A recently published global meta-analysis [35] observed substantial variability in estimating burnout prevalence among physicians. This is likely explained by marked variation in assessment methods, burnout definition, and study quality, which prevented the interpretation of the global estimate of pooled burnout prevalence [35 ]. We identified similar methodological issues when conducting our meta-analysis for the EMR. We were able to minimize variability due to the assessment methods and overall burnout definition by restricting our analysis to the most used tool in assessment (MBI-HSS) and by factoring in all definitions possible for overall burnout in our sub-group analysis. In our meta-analysis, study quality did not appear to significantly contribute to the variability between studies. Therefore, using the most common definition for overall burnout, which is also the most conservative one (abnormal scores in all three sub-components – also referred to as severe burnout in the literature [44]), we estimated a pooled overall burnout prevalence of 24.5% among physicians in the EMR. This prevalence is much higher when compared to the pooled prevalence of 5% among French [44] and 7.5% among German physicians [45]. When comparing overall burnout prevalence based on the more inclusive definition of abnormal scores in any of the three sub-components, the prevalence of 35.6% computed by our meta-analysis was lesser than the prevalence among the physicians in France (49%) [44] and the US (over 50%) [46 ]. Hence, while burnout in the EMR appears to be less frequent than in other regions, severe burnout appears to be more frequent. This anomaly of higher prevalence of severe burnout but a lower prevalence of abnormal scores in any of the three sub-components in the region needs further investigation. One possible explanation is the development and implementation of mechanisms for early identification of burnout and the provision of coping support in other regions, which may be currently lacking in the EMR [11].
The pooled prevalence of 44.26% for emotional exhaustion (EE), 37.83% for depersonalization (DP), and 36.57% for low personal accomplishment (PA) found in our review was somewhat similar to levels among residents from the US reported in a global systematic review (EE – 38.9%; DP – 43.6%; PA – 34.3%) [47]. These estimates, however, were higher than the levels reported in physicians in France (EE – 21%; DP – 29%; PA – 29%) [44] and also higher than the prevalence among German physicians (EE – 34.1%; DP – 29%; PA – 21.5%) [45]. While there is no benchmark to assess acceptable levels of burnout globally, with over one third of the physicians in the EMR showing signs of burnout and one quarter showing signs of severe burnout, this is a matter of serious concern.

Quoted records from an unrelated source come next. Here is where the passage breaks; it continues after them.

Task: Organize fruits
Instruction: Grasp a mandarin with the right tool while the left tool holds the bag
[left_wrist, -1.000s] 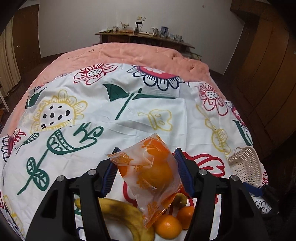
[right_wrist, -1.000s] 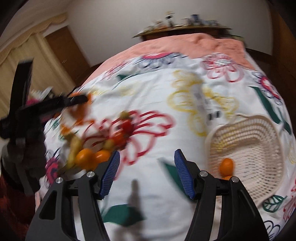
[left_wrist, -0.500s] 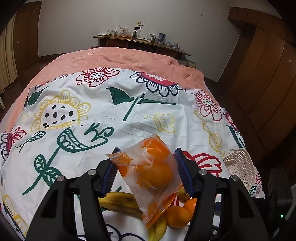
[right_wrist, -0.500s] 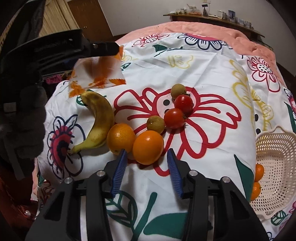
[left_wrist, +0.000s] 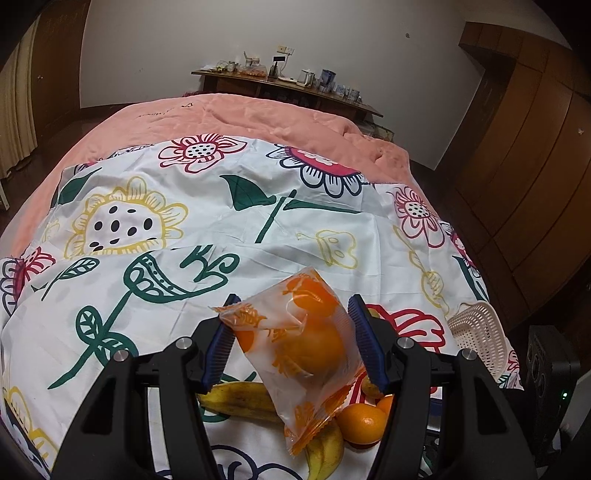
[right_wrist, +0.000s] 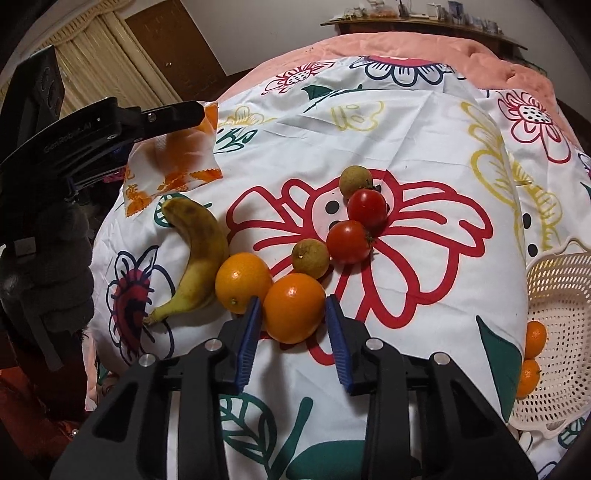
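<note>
Nearest the right wrist camera, the right gripper (right_wrist: 293, 314) stands with its blue pads (right_wrist: 248, 334) either side of an orange (right_wrist: 294, 307) on the flowered sheet (right_wrist: 406, 122); the jaws are narrowed about the fruit, the left pad apparently touching, a sliver of gap showing at the right, so I judge the grip about to close rather than made. That orange lies against a second orange (right_wrist: 243, 282), which crowds the left pad, and a banana (right_wrist: 197, 251) curves just beyond. Past them sit two longan-like brown fruits (right_wrist: 310, 258) and two tomatoes (right_wrist: 349, 242), all clustered on the red flower print. The white perforated basket (right_wrist: 557, 332) at the right edge already holds two small oranges (right_wrist: 533, 338), so it is presumably the destination; the cloth between cluster and basket is bare, giving free passage rightward. In the left wrist view, the left gripper (left_wrist: 291, 328) is held above the bed, jaws fairly wide yet clamped on a clear printed packet (left_wrist: 295, 343) holding an orange, lifted clear of the banana (left_wrist: 240, 400) below, likely waiting its turn. Farther off, the sheet gives way to a pink quilt (left_wrist: 258, 118), then a cluttered wooden shelf (left_wrist: 288, 88) against the wall.
</note>
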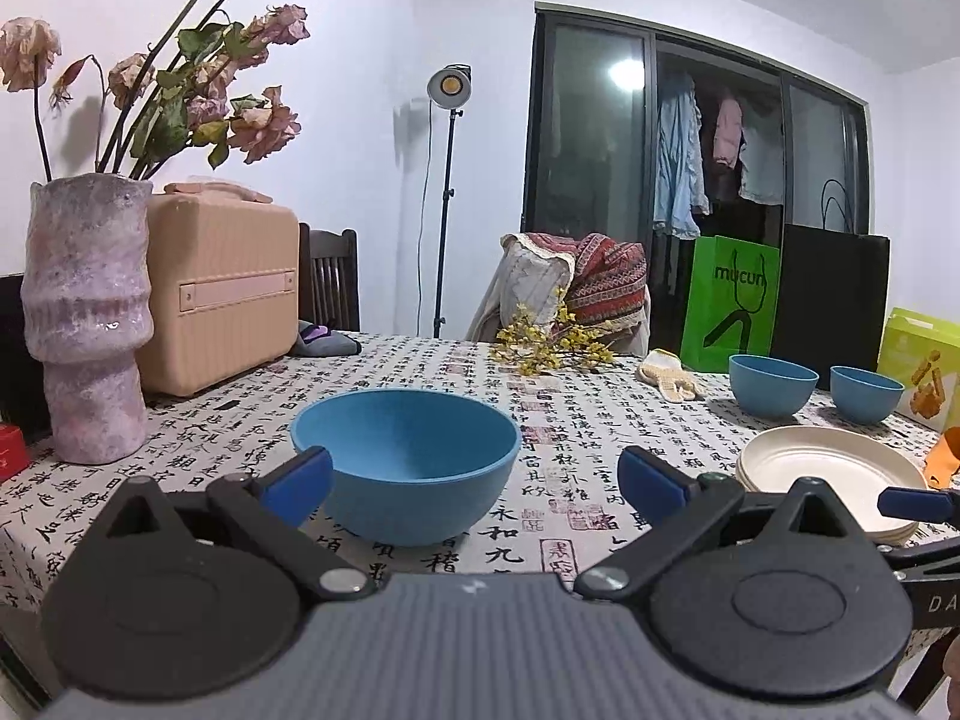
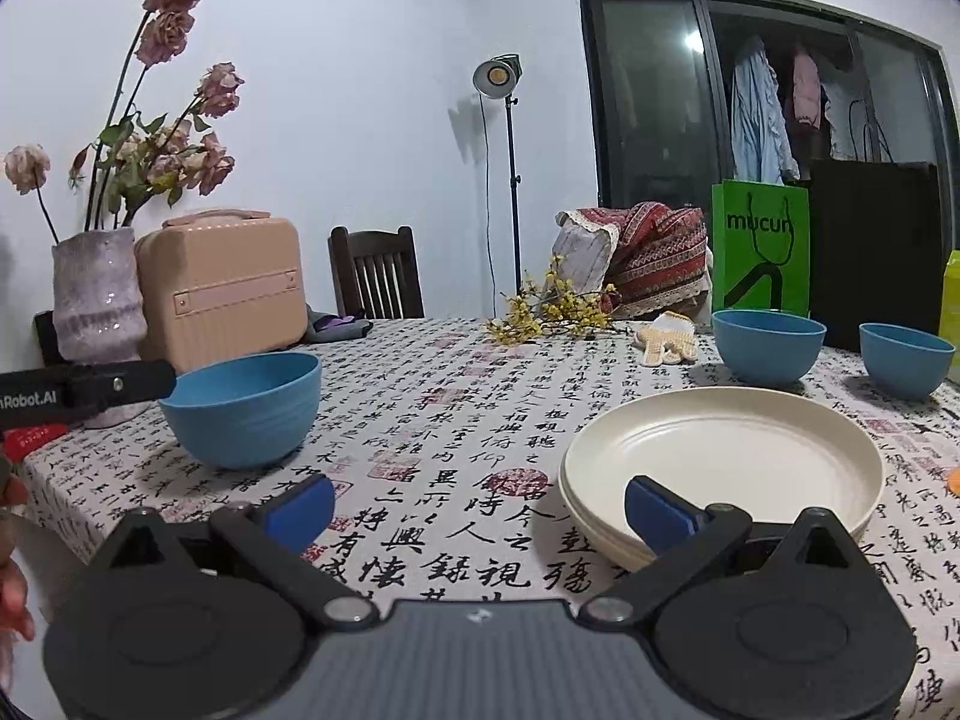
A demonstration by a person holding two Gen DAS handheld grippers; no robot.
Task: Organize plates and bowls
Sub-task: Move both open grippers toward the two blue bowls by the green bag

Chemali et.al (2019) describe the Middle East region as a ‘complex health care environment.’ In their systematic review of burnout among health care workers in the region, the authors attribute the high prevalence of burnout (40%-60% in their review) to a) harsh work conditions b) demanding work schedules/stress, and c) exposure to violence and conflict. In discussing additional reasons for health care worker burnout, the authors contrast the Middle East countries to other high-income countries and highlight the lack of attention to burnout. Among other stressors currently facing the health care community, burnout is attributed to “the ever-increasing burden of caring for major public health threats, amidst ongoing regional conflicts and refugee crises with a paucity of resources and shortage of support” [11].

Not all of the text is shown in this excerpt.